Following the release of Final Fantasy VI and Chrono Trigger, Square staff began planning the next entry in the Final Fantasy series, and entered the emerging 3D gaming market. With the production of Final Fantasy VII, Square decided to shift their projects to Sony Computer Entertainment's new PlayStation console, prompted by the affordability of CD-ROM distribution, compared to Nintendo's continued use of expensive cartridges. This shift caused a long-standing rift between Square and Nintendo; one Square employee recalled Nintendo telling the company to "never come back". In 1996, Square's final project with Nintendo was Sting Entertainment's Treasure Hunter G for the Super Famicom, while the company debuted DreamFactory's Tobal No. 1 for the PlayStation that same year. Soon after, the company signed a licensing agreement with Sony, who gained the exclusive right to publish Square's next six games in the West.

Square continued work on Final Fantasy VII, with Kitase as director, Naora as art director, Nomura as lead artist, and Nojima as scenario writer. Released worldwide in 1997, Final Fantasy VII was a worldwide commercial and critical success, bringing Square international fame. Also in 1997, at Square's invitation, Takechi returned and took Mizuno's place as President. Three new hires during the period were Shinji Hashimoto, Yasumi Matsuno, and Masashi Hamauzu. Hashimoto joined in 1995 as promotions producer for Final Fantasy VII. Matsuno, along with a number of other developers, had left Quest Corporation following the release of Tactics Ogre (1995), and worked with Sakaguchi on Final Fantasy Tactics (1997). Hamauzu joined in 1996, and worked on Final Fantasy spin-off titles and the SaGa series. Sakaguchi, working on other projects, took on the role of executive producer for the series beginning with Final Fantasy VIII, and Hashimoto stepped in as producer. Hirata went from an administrative position to lead producer, focusing on diversifying Square's library into new game genres.

Several properties were introduced during this period. These included Parasite Eve, based on a novel of the same name by Hideaki Sena; Front Mission, which began on the Super Famicom but was transferred to the PlayStation beginning with its second entry; and the Final Fantasy spin-off series Chocobo, starring an incarnation of the titular mascot character. As Square was estranged from Nintendo at the time, the company supported other platforms including the WonderSwan and Windows. Late in the PlayStation's lifecycle, Square continued to support the console with multiple releases, such as Threads of Fate (1999) and Vagrant Story (2000). The company also began work on PlayOnline, a digital storefront and a platform for online game services and web content.

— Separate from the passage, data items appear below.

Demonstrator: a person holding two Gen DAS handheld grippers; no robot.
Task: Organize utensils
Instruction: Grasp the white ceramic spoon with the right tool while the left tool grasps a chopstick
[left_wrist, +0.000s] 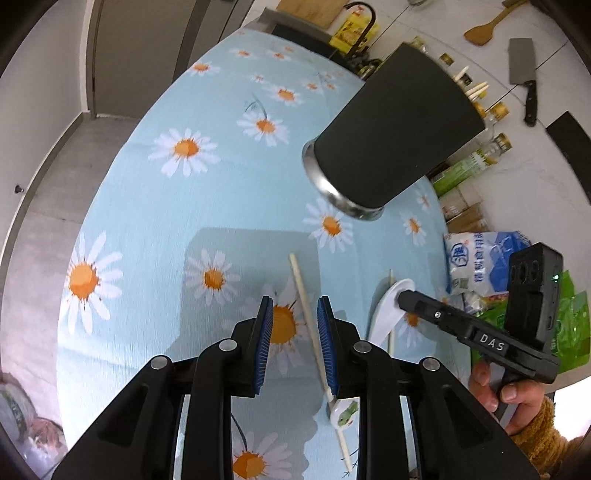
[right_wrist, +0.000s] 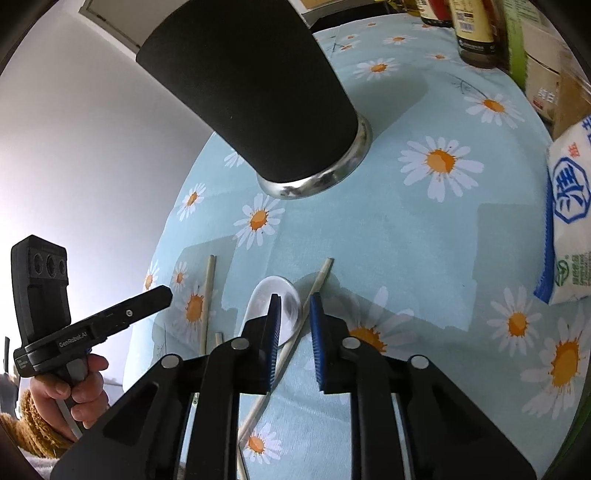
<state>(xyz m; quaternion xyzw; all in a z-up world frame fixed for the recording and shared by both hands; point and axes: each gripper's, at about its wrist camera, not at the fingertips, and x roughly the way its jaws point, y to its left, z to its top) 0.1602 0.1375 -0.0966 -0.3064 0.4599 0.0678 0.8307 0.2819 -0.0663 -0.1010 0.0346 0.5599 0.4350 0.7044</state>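
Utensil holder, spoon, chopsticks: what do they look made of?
Utensil holder: matte black body over a shiny metal base rim, probably steel. Spoon: glossy white, likely ceramic, possibly plastic. Chopsticks: pale, matte, likely wood or bamboo.

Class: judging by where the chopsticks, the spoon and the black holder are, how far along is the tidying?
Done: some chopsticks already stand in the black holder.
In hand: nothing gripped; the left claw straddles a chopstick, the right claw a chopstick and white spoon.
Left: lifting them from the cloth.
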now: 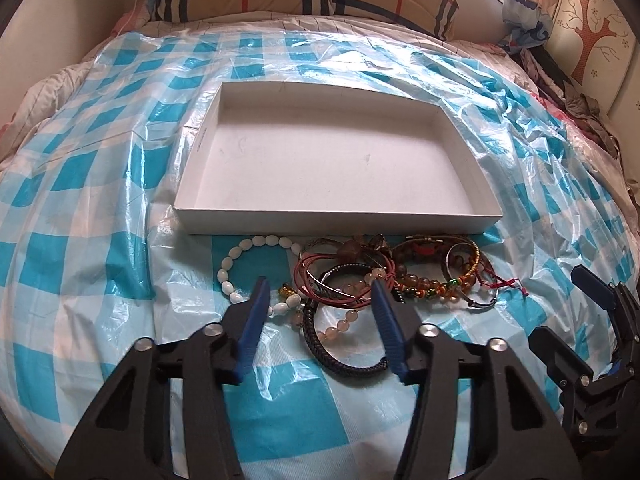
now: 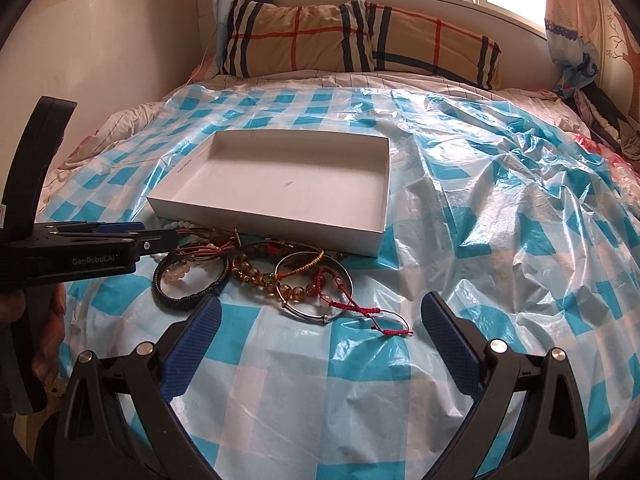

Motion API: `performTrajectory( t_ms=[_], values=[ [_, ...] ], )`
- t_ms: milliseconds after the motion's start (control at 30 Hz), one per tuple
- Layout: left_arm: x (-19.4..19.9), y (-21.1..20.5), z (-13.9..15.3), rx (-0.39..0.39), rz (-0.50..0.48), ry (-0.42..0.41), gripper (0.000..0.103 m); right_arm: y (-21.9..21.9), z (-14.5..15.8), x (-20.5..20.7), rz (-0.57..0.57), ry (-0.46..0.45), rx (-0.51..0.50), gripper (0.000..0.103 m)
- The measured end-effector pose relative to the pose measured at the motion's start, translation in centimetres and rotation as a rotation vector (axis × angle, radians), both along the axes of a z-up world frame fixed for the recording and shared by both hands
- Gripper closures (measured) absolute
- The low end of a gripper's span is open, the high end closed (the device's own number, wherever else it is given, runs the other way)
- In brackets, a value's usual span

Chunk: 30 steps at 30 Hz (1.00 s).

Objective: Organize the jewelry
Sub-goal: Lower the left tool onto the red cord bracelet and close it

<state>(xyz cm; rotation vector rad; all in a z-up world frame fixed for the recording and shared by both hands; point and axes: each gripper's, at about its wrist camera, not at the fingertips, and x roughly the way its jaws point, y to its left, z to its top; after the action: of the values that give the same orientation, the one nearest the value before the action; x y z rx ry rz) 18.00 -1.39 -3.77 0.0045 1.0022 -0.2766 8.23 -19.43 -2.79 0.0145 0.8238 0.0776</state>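
Bracelets [image 1: 384, 276] lie tangled before the empty box [image 1: 336, 220], so the wide-open, empty left gripper [image 1: 318, 300] should pinch one strand only.

Your blue-checked sheet [image 1: 100, 240] on the bed is thin, glossy, crinkled plastic. The white tray [image 1: 340, 220] at frame centre looks like matt, smooth cardboard. Below it, the white beads [image 1: 248, 252] shine like polished stone or glass, the black bracelet [image 2: 188, 300] is rough braided cord, and the bangle [image 2: 316, 312] is bright metal. Your left claw [image 1: 318, 308] wears ribbed, matt blue pads.
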Motion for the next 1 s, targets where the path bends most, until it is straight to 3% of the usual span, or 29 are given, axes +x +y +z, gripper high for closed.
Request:
performTrajectory(
  t_ms=[133,200,500,867,1000],
  values=[
    [0.2,-0.6,-0.6,0.049,-0.036,-0.013,0.095,-0.1,-0.4,0.6,-0.001,0.004,0.001,0.007],
    [-0.1,-0.6,-0.5,0.056,-0.05,-0.016,0.101,-0.2,-0.5,0.6,-0.003,0.004,0.002,0.007],
    [-2.6,1.4,1.6,-0.058,-0.087,-0.032,0.102,-0.5,0.0,0.4,-0.006,-0.013,0.005,0.007],
    [-3.9,3.2,2.2,-0.057,-0.073,-0.047,0.102,-1.3,-0.5,0.5,-0.001,-0.006,0.014,0.007],
    [-4.2,3.3,2.2,-0.058,-0.082,-0.046,0.102,-1.9,-0.6,1.1,0.013,-0.002,0.068,0.007]
  ],
)
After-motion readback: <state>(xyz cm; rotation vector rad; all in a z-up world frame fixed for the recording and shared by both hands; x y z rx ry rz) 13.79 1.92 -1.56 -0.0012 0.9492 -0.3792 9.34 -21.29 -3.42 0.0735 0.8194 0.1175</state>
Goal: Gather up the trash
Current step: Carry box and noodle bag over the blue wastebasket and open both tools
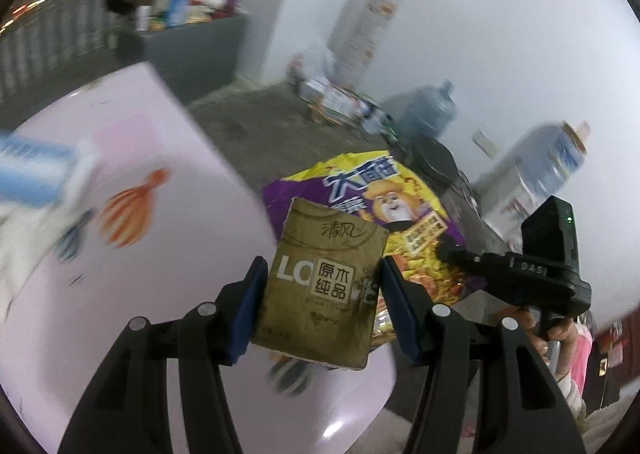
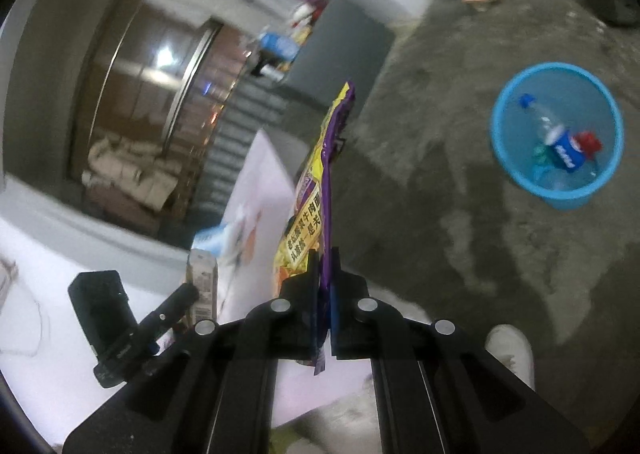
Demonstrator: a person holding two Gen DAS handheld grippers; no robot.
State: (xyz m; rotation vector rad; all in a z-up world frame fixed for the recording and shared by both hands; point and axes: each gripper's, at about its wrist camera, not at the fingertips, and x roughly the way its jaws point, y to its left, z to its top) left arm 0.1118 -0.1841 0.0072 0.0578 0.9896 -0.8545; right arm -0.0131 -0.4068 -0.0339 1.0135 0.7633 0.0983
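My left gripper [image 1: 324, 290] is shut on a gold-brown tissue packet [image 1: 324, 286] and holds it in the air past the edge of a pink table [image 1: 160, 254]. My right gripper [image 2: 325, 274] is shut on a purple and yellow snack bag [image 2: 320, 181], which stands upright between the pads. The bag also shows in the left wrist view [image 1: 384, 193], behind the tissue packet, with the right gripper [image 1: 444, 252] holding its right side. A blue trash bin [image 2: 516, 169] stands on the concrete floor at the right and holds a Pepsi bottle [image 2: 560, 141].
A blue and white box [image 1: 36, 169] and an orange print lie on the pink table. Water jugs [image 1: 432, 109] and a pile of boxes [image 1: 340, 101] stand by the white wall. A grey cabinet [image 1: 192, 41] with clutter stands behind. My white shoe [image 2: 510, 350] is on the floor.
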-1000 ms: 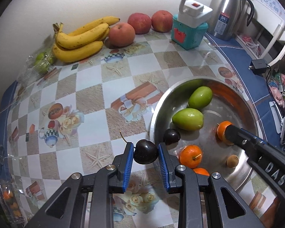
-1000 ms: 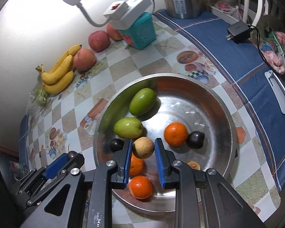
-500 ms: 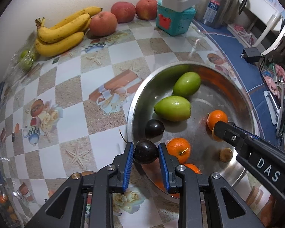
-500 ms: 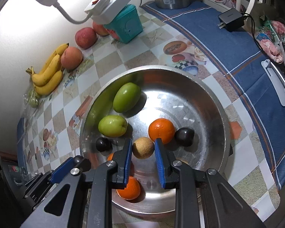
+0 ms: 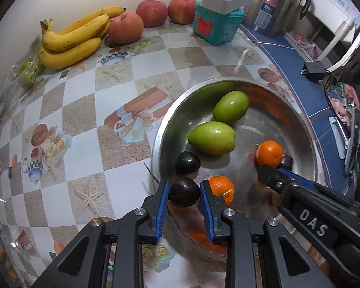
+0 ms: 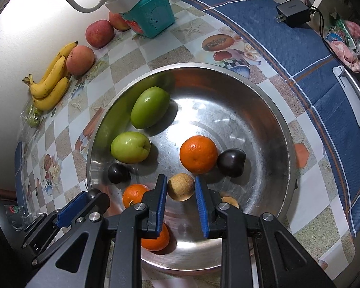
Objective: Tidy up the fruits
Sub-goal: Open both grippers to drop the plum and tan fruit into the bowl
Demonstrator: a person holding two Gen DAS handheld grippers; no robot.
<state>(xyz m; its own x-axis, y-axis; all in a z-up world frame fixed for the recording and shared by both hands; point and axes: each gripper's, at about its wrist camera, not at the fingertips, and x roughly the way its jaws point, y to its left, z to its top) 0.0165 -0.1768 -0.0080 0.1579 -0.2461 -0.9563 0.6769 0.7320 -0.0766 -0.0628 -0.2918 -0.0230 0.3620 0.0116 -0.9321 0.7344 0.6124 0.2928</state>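
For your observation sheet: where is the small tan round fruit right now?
In the right wrist view, the tan fruit sits clamped in the right gripper, over the near part of the steel bowl, just below the orange.

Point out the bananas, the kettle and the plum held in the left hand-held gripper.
bananas (image 5: 70, 39), left wrist view, middle of the bunch
kettle (image 5: 274, 2), left wrist view, steel body
plum (image 5: 184, 191), left wrist view, its dark top

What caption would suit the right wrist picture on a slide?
Right tool shut on a small brown fruit above a metal bowl of oranges, green fruits and dark plums.
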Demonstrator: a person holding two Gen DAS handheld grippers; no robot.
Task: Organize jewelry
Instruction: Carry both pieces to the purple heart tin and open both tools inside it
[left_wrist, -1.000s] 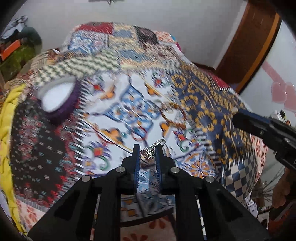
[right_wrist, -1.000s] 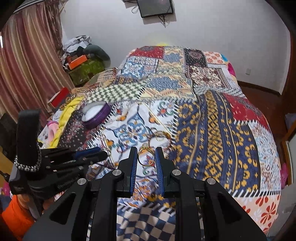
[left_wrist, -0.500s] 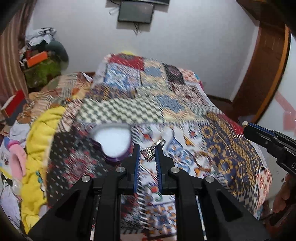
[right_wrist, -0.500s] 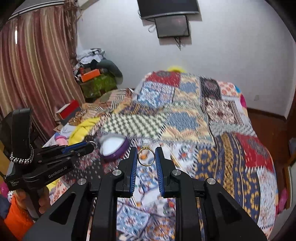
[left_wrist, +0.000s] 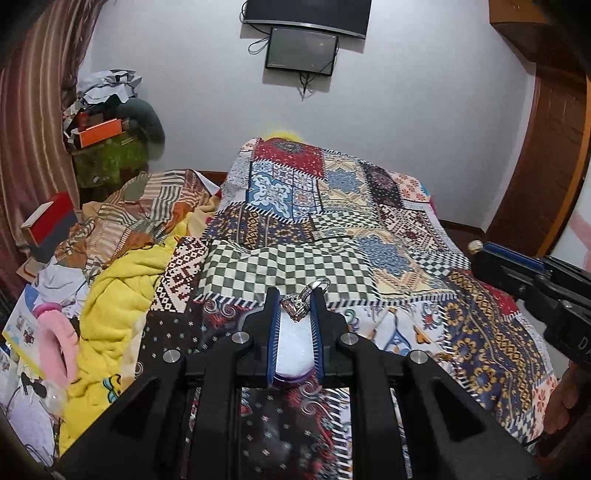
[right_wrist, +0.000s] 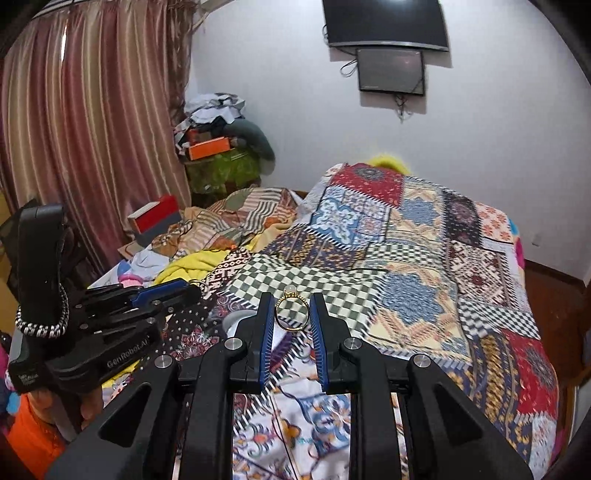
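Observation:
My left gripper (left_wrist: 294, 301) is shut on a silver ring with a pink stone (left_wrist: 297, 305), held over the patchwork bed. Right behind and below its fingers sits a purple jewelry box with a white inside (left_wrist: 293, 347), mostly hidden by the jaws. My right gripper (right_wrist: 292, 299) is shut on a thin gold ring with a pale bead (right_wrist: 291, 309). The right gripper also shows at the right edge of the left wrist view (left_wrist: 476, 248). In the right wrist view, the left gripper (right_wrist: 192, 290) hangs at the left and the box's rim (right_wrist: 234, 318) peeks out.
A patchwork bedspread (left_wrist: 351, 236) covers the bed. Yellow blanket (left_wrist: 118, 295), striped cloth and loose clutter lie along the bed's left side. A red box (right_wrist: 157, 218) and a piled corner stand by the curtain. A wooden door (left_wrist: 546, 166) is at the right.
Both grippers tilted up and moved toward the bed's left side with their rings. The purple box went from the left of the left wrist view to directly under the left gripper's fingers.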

During the late 1990s, Square launched an initiative to give teams of younger staff members a chance to create experimental titles on smaller budgets. Among such titles were Xenogears, Soukaigi, and Another Mind. Around this time, several staff members departed Square due to creative differences or a desire to work on their own projects. These included Takahashi and Tanaka, Fujioka, Nishi, Kikuta, Mitsuda, and Mana artist Shinichi Kameoka. In April 2000, Suzuki was appointed Square's new President, while Takechi became a company chairman. Also at this time, two outside directors were appointed, Kenichi Ohmae of Ohmae & Associates and Makoto Naruke of Microsoft. The corporate reshuffle was intended to strengthen Square's overseas connections and bring in technical and administrative support for future digital and online content. Alongside this, Yoichi Wada joined the company as a company director and eventually COO. In August 2000, Square was listed on Tokyo Stock Exchange's first section, which includes the largest companies on the exchange.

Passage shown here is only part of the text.